*** Opening Given material ***

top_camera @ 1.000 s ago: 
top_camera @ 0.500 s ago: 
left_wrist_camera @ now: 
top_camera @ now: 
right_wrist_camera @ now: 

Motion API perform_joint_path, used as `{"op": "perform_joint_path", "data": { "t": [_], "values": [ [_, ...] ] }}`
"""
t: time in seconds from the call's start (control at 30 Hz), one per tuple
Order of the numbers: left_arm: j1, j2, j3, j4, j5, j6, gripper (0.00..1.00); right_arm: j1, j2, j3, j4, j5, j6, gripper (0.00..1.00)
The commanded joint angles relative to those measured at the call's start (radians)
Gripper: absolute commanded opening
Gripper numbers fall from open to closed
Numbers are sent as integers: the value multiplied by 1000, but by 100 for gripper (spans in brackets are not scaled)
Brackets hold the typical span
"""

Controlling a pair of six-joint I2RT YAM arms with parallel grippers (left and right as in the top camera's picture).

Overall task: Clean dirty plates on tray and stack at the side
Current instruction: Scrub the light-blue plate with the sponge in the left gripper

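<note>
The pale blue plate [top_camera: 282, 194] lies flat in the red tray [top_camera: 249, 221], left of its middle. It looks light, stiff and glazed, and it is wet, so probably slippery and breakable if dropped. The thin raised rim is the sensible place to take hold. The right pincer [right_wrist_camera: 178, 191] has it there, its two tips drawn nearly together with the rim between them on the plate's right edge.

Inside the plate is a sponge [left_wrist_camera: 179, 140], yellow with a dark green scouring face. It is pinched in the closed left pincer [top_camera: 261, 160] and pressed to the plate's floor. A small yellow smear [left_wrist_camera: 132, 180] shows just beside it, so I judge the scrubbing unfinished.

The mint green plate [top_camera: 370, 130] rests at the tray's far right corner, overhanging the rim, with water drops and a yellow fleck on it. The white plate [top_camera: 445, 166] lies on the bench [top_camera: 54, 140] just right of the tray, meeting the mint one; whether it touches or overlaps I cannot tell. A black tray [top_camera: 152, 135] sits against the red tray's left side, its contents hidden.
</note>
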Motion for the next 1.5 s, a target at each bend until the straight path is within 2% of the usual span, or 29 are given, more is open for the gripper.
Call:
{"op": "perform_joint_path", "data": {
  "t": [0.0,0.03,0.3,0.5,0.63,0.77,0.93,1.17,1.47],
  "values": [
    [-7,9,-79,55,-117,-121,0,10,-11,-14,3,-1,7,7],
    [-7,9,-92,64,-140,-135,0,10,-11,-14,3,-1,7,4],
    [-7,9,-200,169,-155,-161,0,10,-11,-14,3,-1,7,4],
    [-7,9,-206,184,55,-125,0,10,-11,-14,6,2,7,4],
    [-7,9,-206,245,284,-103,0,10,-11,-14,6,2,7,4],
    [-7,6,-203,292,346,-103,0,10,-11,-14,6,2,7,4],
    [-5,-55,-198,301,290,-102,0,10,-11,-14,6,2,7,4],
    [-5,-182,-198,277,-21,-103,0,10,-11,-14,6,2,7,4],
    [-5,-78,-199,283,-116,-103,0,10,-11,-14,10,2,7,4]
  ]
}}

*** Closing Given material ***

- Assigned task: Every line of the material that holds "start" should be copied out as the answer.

- Your response:
t: time in seconds from the call's start (control at 30 Hz), one per tuple
The commanded joint angles relative to those measured at the call's start (radians)

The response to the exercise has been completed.